In his annual address at an Institute of Financial Services the Governor of the Central Bank has once again expressed his concern about the loss of competitiveness of the Maltese economy. He attributed this to the increasing unit labour costs.
He argued that between 2000 and 2008 nominal unit labour costs increased by 23%, while productivity growth only averaged 15%. Is the Governor justified in being annoyed at this statistic, which seems to have become the proverbial bee in his bonnet?
Productivity, and therefore competitiveness, is the result of a number of factors of which unit labour costs are only one, albeit important, element. Other factors that affect productivity levels are investment and workers’ competence, as evidenced by their levels of training and achievement.
The average wage in Malta is currently around 44% of the EU average. In the period reviewed by the Governor, labour costs in other richer euro-zone countries like Cyprus and Luxembourg increased by an average of 26% – significantly higher than in Malta.
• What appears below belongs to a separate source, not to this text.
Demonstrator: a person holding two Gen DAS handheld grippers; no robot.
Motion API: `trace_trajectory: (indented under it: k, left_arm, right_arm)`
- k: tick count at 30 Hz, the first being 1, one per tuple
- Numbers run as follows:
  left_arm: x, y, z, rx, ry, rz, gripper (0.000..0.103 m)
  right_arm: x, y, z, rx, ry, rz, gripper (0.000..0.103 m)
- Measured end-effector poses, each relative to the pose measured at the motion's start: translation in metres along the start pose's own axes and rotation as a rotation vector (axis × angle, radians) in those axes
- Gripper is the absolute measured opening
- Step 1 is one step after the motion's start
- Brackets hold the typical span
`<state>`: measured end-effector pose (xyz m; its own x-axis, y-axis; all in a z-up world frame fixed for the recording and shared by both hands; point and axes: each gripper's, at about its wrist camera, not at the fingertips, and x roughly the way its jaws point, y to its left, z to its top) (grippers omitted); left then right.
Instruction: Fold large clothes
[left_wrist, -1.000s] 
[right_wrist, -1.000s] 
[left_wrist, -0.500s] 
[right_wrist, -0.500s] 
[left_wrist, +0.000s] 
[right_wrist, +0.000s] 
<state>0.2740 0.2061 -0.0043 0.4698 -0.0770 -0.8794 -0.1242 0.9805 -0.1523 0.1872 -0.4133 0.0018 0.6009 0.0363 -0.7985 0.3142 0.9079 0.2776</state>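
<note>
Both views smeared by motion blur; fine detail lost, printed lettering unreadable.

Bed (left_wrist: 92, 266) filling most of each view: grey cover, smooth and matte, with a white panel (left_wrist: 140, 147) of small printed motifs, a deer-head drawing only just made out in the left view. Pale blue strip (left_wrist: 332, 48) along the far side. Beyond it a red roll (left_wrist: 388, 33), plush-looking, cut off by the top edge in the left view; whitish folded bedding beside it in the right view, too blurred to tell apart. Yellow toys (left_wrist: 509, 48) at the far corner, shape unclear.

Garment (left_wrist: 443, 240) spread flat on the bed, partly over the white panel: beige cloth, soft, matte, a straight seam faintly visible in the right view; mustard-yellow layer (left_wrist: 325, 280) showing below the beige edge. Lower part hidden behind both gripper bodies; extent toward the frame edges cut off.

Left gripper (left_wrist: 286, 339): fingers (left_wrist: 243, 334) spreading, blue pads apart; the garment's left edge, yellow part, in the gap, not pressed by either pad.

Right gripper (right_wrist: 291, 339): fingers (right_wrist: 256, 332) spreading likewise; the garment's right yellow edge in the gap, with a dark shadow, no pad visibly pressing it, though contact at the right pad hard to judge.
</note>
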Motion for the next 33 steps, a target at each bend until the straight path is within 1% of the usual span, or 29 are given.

So, one can hardly argue that the wage increases in Malta in the last eight years were excessive. The truth is that the reasons for our loss of competitiveness should be sought elsewhere.
It is a fact, for instance, that in the last eight years Malta registered the smallest loss in competitiveness relative to all other euro area countries, while only Germany and Austria actually gained in the competitiveness league. In his speech the Governor did hint to the strength of the euro is one of the reasons why countries in the eurozone suffered a loss of competitiveness.
Since Malta has a very high share of trade with non-euro area countries, the appreciation of the euro has impacted us more than it did other countries in the eurozone, with the exception of Ireland, Italy and Slovakia which have a similar dependence on non-euro denominated exports of goods and services.
The Governor very diplomatically failed to elaborate deeply enough on this issue. He just wants workers to expect lower pay rises to compensate for other structural weaknesses in elements that affect our trade with other countries. It is significant to underline that he was reported as saying: ‘The magnitude of the task (to improve competitiveness) is compounded by the fact that a high proportion of Malta’s exports go to non-eurozone countries, whose currencies have tended to depreciate against the euro.’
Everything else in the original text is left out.